Work item: A verbatim copy of the entries is the required answer.
--- Data excerpts Enclosed Below ---
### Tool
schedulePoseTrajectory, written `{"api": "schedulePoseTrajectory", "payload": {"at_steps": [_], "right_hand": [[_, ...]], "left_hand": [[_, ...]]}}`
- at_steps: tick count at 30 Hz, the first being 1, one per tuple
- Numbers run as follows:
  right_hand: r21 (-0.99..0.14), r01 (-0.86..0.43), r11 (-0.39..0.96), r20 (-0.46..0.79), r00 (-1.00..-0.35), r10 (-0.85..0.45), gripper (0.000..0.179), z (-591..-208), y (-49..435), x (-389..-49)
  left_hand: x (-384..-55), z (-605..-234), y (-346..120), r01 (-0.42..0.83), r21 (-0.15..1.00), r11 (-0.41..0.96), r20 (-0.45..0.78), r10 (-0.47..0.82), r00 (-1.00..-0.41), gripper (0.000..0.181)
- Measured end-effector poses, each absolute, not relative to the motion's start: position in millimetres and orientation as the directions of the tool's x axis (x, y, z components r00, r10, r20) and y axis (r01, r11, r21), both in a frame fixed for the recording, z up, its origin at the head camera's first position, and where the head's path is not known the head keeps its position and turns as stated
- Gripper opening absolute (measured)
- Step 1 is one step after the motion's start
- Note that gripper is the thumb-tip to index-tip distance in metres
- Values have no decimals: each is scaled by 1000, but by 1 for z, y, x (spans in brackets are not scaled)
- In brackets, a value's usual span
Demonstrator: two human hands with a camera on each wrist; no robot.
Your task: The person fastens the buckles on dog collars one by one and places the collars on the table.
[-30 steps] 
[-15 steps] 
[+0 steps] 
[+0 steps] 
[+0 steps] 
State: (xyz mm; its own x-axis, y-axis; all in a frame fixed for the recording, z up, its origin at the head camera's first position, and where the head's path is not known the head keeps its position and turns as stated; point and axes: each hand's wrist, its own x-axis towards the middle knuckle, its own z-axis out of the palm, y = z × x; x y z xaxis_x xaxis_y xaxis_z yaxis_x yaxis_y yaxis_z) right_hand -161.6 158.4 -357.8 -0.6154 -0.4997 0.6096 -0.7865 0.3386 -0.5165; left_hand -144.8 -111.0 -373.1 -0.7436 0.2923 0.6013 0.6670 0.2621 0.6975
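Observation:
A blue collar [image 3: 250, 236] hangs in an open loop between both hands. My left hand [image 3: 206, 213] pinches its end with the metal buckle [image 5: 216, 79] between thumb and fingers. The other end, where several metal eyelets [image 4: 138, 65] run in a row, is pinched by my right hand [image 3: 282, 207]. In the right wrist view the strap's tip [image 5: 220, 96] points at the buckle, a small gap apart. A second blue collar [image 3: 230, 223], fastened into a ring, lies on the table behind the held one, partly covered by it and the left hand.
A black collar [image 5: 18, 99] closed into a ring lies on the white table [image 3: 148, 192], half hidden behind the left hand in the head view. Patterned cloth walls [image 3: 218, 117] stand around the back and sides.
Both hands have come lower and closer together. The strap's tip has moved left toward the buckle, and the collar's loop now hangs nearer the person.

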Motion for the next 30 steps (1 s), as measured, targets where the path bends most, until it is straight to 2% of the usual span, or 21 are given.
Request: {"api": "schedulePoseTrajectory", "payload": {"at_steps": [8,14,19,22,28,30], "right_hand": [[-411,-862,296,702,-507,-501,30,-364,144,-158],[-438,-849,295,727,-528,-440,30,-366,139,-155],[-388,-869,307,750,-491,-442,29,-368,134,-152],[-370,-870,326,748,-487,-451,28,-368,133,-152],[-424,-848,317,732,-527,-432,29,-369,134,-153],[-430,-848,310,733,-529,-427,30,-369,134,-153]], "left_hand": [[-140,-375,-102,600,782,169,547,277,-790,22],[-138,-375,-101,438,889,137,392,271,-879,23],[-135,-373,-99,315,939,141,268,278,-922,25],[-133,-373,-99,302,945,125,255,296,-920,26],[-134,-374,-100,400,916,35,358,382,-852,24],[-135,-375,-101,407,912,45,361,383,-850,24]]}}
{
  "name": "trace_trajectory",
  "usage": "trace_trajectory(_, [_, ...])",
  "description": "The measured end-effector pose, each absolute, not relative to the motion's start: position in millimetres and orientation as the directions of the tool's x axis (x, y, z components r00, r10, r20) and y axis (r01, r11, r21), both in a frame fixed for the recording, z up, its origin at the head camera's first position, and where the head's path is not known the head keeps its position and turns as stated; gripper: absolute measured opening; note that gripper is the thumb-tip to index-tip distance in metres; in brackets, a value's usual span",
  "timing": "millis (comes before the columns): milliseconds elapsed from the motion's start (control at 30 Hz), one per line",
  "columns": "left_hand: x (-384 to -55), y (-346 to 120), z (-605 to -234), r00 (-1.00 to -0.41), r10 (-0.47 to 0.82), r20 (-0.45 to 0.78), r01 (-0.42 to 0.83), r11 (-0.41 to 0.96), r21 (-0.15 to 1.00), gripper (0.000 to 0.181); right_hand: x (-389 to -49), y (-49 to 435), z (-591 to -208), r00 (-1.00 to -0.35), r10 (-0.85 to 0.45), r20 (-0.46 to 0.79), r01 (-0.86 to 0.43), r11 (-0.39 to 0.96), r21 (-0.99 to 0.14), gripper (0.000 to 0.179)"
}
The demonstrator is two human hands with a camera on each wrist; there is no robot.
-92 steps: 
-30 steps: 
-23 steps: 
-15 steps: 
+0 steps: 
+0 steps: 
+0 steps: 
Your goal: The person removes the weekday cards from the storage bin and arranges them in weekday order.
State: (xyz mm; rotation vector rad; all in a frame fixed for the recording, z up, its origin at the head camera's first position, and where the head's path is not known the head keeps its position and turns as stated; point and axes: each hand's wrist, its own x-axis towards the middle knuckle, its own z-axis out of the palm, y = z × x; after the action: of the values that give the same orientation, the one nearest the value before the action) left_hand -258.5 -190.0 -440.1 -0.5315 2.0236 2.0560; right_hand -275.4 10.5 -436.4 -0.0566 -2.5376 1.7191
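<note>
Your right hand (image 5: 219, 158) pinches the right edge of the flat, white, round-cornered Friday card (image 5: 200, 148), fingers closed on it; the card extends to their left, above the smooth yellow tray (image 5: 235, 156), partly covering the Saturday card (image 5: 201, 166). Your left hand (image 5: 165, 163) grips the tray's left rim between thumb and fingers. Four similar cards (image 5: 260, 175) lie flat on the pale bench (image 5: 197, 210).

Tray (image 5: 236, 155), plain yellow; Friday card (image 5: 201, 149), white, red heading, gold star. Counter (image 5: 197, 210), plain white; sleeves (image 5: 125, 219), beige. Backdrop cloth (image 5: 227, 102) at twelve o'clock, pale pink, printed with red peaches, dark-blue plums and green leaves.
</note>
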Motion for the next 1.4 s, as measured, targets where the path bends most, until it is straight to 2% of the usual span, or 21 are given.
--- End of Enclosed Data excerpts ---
Answer for the task:
### Tool
schedulePoseTrajectory, written `{"api": "schedulePoseTrajectory", "payload": {"at_steps": [_], "right_hand": [[_, ...]], "left_hand": [[_, ...]]}}`
- at_steps: tick count at 30 Hz, the first being 1, one per tuple
- Numbers run as follows:
  right_hand: r21 (-0.99..0.14), r01 (-0.86..0.43), r11 (-0.39..0.96), r20 (-0.46..0.79), r00 (-1.00..-0.35), r10 (-0.85..0.45), gripper (0.000..0.179), z (-591..-208), y (-49..435), x (-389..-49)
  left_hand: x (-384..-55), z (-605..-234), y (-346..120), r01 (-0.42..0.83), r21 (-0.15..1.00), r11 (-0.41..0.96), r20 (-0.45..0.78), r10 (-0.47..0.82), r00 (-1.00..-0.41), gripper (0.000..0.181)
- Measured end-effector poses, each absolute, not relative to the motion's start: position in millimetres and orientation as the directions of the tool's x axis (x, y, z components r00, r10, r20) and y axis (r01, r11, r21), both in a frame fixed for the recording, z up, its origin at the head camera's first position, and where the head's path is not known the head keeps its position and turns as stated
- Gripper opening absolute (measured)
- Step 1 is one step after the motion's start
- Note that gripper is the thumb-tip to index-tip distance in metres
- Values have no decimals: each is scaled by 1000, but by 1 for z, y, x (spans in brackets are not scaled)
- In brackets, a value's usual span
Demonstrator: two human hands with a camera on each wrist; no robot.
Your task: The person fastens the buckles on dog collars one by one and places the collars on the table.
[-30 steps] 
[-15 steps] 
[+0 steps] 
[+0 steps] 
[+0 steps] 
State: (xyz mm; its own x-axis, y-axis; all in a frame fixed for the recording, z up, its origin at the head camera's first position, and where the head's path is not known the head keeps its position and turns as stated; point and axes: each hand's wrist, its own x-axis towards the middle knuckle, its own z-axis out of the palm, y = z × x; x y z xaxis_x xaxis_y xaxis_z yaxis_x yaxis_y yaxis_z) right_hand -161.6 158.4 -357.8 -0.6154 -0.4997 0.6096 -0.7865 0.3386 -0.5165; left_hand -144.8 -111.0 -373.1 -0.7436 0.2923 0.6013 0.6670 0.2621 0.6975
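Observation:
A blue collar [image 3: 250, 236] hangs in an open loop between both hands. My left hand [image 3: 206, 213] pinches its end with the metal buckle [image 5: 216, 79] between thumb and fingers. The other end, where several metal eyelets [image 4: 138, 65] run in a row, is pinched by my right hand [image 3: 282, 207]. In the right wrist view the strap's tip [image 5: 220, 96] points at the buckle, a small gap apart. A second blue collar [image 3: 230, 223], fastened into a ring, lies on the table behind the held one, partly covered by it and the left hand.
A black collar [image 5: 18, 99] closed into a ring lies on the white table [image 3: 148, 192], half hidden behind the left hand in the head view. Patterned cloth walls [image 3: 218, 117] stand around the back and sides.
Both hands have come lower and closer together. The strap's tip has moved left toward the buckle, and the collar's loop now hangs nearer the person.
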
Motion for the next 30 steps (1 s), as measured, targets where the path bends most, until it is straight to 2% of the usual span, or 21 are given.
Request: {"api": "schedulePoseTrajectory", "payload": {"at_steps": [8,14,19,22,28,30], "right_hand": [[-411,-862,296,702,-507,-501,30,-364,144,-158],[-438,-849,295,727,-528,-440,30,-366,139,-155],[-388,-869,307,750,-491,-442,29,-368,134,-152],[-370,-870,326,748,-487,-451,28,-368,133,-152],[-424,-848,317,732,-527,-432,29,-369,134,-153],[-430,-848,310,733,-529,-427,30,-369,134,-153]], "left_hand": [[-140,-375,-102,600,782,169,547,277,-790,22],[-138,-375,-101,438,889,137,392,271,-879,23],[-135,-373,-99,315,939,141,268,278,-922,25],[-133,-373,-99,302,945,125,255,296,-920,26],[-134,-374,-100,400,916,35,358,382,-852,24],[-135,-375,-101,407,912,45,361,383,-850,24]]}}
{
  "name": "trace_trajectory",
  "usage": "trace_trajectory(_, [_, ...])",
  "description": "The measured end-effector pose, each absolute, not relative to the motion's start: position in millimetres and orientation as the directions of the tool's x axis (x, y, z components r00, r10, r20) and y axis (r01, r11, r21), both in a frame fixed for the recording, z up, its origin at the head camera's first position, and where the head's path is not known the head keeps its position and turns as stated; gripper: absolute measured opening; note that gripper is the thumb-tip to index-tip distance in metres; in brackets, a value's usual span",
  "timing": "millis (comes before the columns): milliseconds elapsed from the motion's start (control at 30 Hz), one per line",
  "columns": "left_hand: x (-384 to -55), y (-346 to 120), z (-605 to -234), r00 (-1.00 to -0.41), r10 (-0.47 to 0.82), r20 (-0.45 to 0.78), r01 (-0.42 to 0.83), r11 (-0.41 to 0.96), r21 (-0.15 to 1.00), gripper (0.000 to 0.181); right_hand: x (-389 to -49), y (-49 to 435), z (-591 to -208), r00 (-1.00 to -0.35), r10 (-0.85 to 0.45), r20 (-0.46 to 0.79), r01 (-0.86 to 0.43), r11 (-0.39 to 0.96), r21 (-0.99 to 0.14), gripper (0.000 to 0.179)"
}
The demonstrator is two human hands with a camera on each wrist; there is no robot.
-92 steps: 
-30 steps: 
-23 steps: 
-15 steps: 
+0 steps: 
+0 steps: 
+0 steps: 
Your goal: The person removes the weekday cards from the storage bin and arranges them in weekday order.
State: (xyz mm; rotation vector rad; all in a frame fixed for the recording, z up, its origin at the head camera's first position, and where the head's path is not known the head keeps its position and turns as stated; point and axes: each hand's wrist, its own x-axis towards the middle knuckle, its own z-axis out of the palm, y = z × x; after the action: of the values that give the same orientation, the one nearest the value before the action) left_hand -258.5 -190.0 -440.1 -0.5315 2.0236 2.0560; right_hand -275.4 10.5 -436.4 -0.0566 -2.5376 1.7191
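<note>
Your right hand (image 5: 219, 158) pinches the right edge of the flat, white, round-cornered Friday card (image 5: 200, 148), fingers closed on it; the card extends to their left, above the smooth yellow tray (image 5: 235, 156), partly covering the Saturday card (image 5: 201, 166). Your left hand (image 5: 165, 163) grips the tray's left rim between thumb and fingers. Four similar cards (image 5: 260, 175) lie flat on the pale bench (image 5: 197, 210).

Tray (image 5: 236, 155), plain yellow; Friday card (image 5: 201, 149), white, red heading, gold star. Counter (image 5: 197, 210), plain white; sleeves (image 5: 125, 219), beige. Backdrop cloth (image 5: 227, 102) at twelve o'clock, pale pink, printed with red peaches, dark-blue plums and green leaves.
</note>
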Motion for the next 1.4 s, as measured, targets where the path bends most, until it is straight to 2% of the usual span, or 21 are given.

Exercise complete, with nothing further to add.